9 Self-Awareness 418 Admittedly one cannot prove that this [self-awareness] cannot be the case but, at the same time, there is not the slightest reason for supposing that it does. The only case of self awareness we have is ourselves. We know we are thinking because doubting that fact is evidence of it. Admittedly self-awareness is circular, but every attempt to eliminate it as the central feature of our consciousness shows its centrality.
10 Emergence 418 Defenders of the strong claim have tried to restore a degree of symmetry by proposing a law of emergence such that, once a given system attains a certain level of complexity and sophistication, it is deemed to be conscious. This is difficult to defend since there is only one known example of self consciousness. And much of what takes place in our thinking process proceeds at an unconscious level.
11 Software Hardware 418 One of the current cliches about mind and brain is that the brain corresponds to the hardware of a computer while the mind corresponds to its software, that is, to the way in which it is programmed. 419 The basic deficiency of the Functionalist account of mind which allows for the comparison of mind with a computer program is that a program is a program only so long as there is a potential user; a mind, on the other hand, exists in its own right.
12 Functionalism A Conclusion 419 We may conclude that Functionalism can at best account for the functional aspect of mental life. It can provide no warrant for the strong claim that there is no essential difference between a machine and a mind.
13 Functionalism Its Corollary 415 There is no theoretical limit to what a machine could be expected to do. 419 The question here is no longer whether such machines will resemble minds, but rather whether they will be able to do everything and more than a human mind could do. This rebounds to another more obscure question: If thinking is an activity of the brain alone, why should we not have evolved with brains as we now possess but without minds?
14 What Is Mind Responsible For? 420 It now seems more plausible than ever that mind is responsible for just those aspects of thinking that are lacking in computer simulations notably the intuitive insights on which we constantly rely but which cannot be reduced to any set of explicit rules or the voluntary aspects of thinking such as attending to the task in hand and striving to attain its fulfillment.
15 The Mind-Body Problem 420 Any solution that rests on the denial of consciousness is a non-starter. Either consciousness is an entirely superfluous feature of the world, or consciousness could be taken to represent the incidence of mind when it intervenes in the physical world at the juncture we call the brain.

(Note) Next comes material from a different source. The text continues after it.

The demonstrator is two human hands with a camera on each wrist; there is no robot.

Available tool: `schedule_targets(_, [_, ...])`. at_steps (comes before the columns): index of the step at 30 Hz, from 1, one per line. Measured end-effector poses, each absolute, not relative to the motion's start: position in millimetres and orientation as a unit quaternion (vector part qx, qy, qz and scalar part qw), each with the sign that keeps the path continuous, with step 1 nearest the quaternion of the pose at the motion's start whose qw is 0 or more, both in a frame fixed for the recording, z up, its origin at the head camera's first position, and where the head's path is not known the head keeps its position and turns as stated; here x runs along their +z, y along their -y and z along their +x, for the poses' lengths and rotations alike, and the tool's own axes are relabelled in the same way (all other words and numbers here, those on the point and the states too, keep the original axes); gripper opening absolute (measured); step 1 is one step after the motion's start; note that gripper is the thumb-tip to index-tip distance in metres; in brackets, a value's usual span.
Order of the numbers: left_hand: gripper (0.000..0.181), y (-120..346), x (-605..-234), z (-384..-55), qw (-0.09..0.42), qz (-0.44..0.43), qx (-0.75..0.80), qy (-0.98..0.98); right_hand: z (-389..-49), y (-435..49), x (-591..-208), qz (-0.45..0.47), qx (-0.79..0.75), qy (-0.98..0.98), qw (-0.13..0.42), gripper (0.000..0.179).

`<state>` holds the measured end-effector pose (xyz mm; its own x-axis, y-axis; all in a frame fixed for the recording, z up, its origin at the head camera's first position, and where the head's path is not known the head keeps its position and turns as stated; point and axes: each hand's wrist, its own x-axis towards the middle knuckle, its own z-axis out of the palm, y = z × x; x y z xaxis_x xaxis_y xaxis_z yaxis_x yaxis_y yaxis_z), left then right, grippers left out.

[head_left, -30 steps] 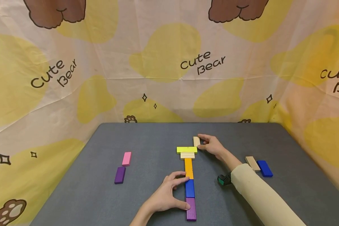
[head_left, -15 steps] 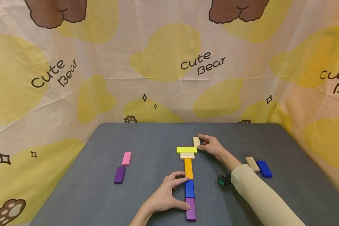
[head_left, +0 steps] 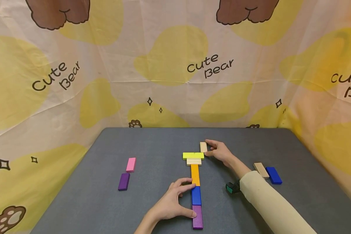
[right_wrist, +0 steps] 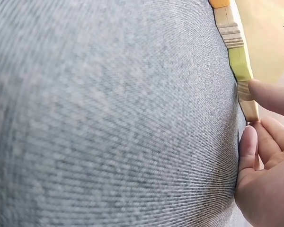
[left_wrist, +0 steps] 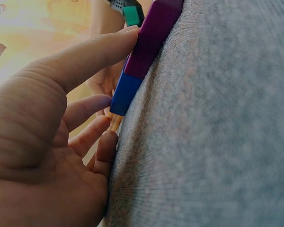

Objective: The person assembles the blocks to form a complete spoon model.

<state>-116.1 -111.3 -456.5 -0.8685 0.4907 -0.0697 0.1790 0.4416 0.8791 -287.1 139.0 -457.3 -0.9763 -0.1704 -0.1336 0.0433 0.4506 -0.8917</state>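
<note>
A line of flat wooden blocks runs up the middle of the table. Nearest is a purple block (head_left: 197, 222), followed by a blue block (head_left: 196, 196) and an orange block (head_left: 195, 174). Beyond them, a plain wood block (head_left: 194, 161) and a lime block (head_left: 193, 156) lie crosswise. My left hand (head_left: 171, 201) touches the line's left side, thumb at the purple block, fingertips around the orange-blue joint. At the far end, my right hand (head_left: 221, 153) pinches another plain wood block (head_left: 203, 147) between thumb and fingers, against the lime block's right end.
On the left lie a pink block (head_left: 131, 164) and a dark purple block (head_left: 123, 181). To the right, a plain wood block (head_left: 261, 170) sits beside a blue block (head_left: 273, 175), near my sleeve (head_left: 269, 201). A patterned cloth (head_left: 169, 65) surrounds the grey table (head_left: 87, 201).
</note>
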Motion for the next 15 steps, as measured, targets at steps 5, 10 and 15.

16 What Is Lacking 420 An artificial brain necessarily lacks one vital ingredient of a natural brain, namely its link with the non-physical mind or psyche that activates or animates it. This weakens the assumption on which the strong claim is based.
17 The Possibility of PSI 420 The possibility of PSI, however unlikely to be confirmed by science is nonetheless an additional note in the scale of mental events that reduces the possibility of defending the strong claim. Yet as Evans noted against Turing s objection in Can a Machine Think the analogy between psi powers and radio increases the likelihood that the strong claim is not incorrect.
18 What Mind is Not 421 It is my belief that the most important lesson we are likely to learn from A.I. is precisely what mind is not. It should enable us to see more clearly the distinction between the purely mechanical aspects of thinking which are presumably mediated for us by the brain, and what is intrinsically and irreducibly mental. Perhaps we shall even be able to lay down a general principle to the effect that whatever can be fully automated in a machine does not pertain to the mind.